What the task requires: A verbatim reproduction of the lines below, from the line containing "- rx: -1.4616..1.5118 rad" through the line containing "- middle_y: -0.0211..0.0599", both ends included, is the whole required output.

*** Opening Raw data ***

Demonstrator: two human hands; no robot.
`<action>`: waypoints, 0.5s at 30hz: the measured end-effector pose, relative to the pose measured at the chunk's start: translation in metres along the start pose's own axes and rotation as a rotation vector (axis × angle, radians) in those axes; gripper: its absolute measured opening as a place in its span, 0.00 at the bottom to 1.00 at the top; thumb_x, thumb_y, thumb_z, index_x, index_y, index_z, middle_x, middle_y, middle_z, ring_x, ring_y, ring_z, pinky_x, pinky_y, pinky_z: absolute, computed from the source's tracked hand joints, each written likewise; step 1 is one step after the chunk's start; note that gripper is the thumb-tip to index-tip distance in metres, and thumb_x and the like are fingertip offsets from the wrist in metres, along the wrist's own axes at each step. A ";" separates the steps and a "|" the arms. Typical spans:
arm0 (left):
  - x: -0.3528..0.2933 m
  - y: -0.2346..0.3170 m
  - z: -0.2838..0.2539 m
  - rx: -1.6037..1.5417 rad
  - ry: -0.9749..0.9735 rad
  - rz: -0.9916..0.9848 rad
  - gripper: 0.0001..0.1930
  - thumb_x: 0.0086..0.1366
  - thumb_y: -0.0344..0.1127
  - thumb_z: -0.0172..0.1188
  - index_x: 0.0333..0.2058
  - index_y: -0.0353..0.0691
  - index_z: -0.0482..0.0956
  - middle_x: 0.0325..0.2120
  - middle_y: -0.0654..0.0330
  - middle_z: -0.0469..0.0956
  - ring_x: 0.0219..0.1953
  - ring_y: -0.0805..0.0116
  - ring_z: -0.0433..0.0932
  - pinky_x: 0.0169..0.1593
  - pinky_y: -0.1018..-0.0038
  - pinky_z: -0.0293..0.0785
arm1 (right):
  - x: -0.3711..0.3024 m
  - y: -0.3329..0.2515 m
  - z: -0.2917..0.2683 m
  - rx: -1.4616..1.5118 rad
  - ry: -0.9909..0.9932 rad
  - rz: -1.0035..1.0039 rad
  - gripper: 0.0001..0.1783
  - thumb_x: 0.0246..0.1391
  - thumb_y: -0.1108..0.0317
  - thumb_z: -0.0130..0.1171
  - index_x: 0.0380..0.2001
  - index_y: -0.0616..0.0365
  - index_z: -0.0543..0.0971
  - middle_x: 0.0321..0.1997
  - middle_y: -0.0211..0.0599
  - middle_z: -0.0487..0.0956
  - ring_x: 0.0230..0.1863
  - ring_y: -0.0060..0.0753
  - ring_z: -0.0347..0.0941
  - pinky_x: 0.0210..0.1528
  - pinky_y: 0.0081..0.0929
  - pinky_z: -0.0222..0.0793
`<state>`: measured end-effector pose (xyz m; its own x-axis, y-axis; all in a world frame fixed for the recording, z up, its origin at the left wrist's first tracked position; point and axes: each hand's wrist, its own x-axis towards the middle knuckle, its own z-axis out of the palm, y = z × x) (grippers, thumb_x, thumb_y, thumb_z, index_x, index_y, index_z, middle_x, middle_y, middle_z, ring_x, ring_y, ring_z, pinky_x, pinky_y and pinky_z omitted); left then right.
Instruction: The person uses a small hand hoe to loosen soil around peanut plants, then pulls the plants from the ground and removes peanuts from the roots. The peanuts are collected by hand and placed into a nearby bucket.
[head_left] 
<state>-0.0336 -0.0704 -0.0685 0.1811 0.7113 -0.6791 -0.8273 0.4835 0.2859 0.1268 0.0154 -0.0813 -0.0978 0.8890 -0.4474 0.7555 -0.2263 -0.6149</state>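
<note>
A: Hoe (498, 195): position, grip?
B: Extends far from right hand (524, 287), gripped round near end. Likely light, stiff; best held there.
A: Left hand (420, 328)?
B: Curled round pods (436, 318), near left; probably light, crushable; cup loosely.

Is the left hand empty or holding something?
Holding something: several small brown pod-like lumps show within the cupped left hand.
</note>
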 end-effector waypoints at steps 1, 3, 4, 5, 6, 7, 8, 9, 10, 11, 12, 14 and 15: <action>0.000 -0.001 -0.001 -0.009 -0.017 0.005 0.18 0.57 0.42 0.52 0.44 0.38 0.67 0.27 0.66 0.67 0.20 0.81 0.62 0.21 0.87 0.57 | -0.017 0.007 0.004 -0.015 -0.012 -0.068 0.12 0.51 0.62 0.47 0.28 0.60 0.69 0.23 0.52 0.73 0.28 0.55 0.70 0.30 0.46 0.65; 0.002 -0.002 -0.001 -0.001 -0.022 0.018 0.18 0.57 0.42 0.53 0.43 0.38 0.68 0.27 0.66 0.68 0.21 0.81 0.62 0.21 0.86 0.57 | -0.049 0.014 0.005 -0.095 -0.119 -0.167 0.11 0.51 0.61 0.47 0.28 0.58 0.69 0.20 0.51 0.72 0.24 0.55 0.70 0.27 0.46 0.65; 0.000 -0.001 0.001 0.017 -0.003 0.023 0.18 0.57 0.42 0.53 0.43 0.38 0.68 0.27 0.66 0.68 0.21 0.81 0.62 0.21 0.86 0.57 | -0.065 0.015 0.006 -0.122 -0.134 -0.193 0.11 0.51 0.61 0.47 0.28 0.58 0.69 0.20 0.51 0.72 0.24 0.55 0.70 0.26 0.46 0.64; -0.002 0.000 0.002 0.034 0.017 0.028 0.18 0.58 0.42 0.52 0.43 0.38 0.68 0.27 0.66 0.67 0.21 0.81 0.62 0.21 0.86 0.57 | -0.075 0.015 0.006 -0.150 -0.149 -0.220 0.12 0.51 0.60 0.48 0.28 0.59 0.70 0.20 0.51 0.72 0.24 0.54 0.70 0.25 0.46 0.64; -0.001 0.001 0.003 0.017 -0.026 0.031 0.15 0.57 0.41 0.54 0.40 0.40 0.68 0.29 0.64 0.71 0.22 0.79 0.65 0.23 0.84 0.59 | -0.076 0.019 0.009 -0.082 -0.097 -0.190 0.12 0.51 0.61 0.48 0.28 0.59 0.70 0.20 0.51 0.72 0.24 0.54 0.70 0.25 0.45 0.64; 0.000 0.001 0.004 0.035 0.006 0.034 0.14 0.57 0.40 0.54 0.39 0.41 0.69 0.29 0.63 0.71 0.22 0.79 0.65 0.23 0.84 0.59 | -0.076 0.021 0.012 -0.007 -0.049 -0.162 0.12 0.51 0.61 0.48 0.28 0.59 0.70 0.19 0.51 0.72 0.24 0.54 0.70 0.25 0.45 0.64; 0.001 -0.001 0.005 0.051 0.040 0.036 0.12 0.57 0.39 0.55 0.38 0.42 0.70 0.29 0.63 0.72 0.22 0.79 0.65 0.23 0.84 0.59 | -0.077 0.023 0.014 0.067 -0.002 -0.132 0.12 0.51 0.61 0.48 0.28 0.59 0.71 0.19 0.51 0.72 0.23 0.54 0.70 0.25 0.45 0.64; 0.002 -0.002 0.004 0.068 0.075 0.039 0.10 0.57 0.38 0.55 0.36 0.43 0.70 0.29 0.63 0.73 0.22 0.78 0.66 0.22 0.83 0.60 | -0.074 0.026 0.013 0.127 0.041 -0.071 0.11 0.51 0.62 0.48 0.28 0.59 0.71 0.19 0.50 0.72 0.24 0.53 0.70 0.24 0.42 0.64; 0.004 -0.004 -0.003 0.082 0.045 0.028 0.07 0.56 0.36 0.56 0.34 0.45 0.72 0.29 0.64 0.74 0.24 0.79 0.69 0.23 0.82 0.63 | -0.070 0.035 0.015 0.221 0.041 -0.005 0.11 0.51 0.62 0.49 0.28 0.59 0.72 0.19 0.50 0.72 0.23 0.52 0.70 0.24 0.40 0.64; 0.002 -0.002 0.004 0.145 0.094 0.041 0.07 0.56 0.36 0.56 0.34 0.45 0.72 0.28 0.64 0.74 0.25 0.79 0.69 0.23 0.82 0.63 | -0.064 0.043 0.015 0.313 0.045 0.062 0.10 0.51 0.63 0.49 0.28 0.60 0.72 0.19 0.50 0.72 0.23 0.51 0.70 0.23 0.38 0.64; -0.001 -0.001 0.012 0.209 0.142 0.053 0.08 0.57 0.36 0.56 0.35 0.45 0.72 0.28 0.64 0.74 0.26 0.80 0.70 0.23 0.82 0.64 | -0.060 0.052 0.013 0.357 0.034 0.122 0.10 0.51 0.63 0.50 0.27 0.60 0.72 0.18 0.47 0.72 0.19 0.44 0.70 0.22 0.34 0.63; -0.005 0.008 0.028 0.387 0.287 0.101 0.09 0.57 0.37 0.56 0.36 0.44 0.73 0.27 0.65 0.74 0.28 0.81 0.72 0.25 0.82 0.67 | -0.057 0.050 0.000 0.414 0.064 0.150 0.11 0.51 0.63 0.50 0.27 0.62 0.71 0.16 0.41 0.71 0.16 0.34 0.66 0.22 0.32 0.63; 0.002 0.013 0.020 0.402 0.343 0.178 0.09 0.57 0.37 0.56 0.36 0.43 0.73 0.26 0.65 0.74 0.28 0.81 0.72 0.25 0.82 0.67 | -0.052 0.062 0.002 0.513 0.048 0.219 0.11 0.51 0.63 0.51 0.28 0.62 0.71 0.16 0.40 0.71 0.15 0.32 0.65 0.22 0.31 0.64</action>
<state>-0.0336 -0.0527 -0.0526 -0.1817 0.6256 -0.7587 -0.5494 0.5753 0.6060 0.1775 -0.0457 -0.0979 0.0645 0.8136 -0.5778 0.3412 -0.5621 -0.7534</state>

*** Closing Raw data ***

Answer to this task:
  - rx: -1.4616..1.5118 rad
  - ry: -0.9909..0.9932 rad
  - rz: -1.0035..1.0039 rad
  - gripper: 0.0001..0.1783
  - thumb_x: 0.0246..0.1391
  - thumb_y: -0.1108..0.0317
  - thumb_z: -0.0130..0.1171
  - index_x: 0.0380..0.2001
  - index_y: -0.0616..0.0365
  - index_z: -0.0543..0.0971
  - middle_x: 0.0321..0.1997
  - middle_y: -0.0211..0.0599

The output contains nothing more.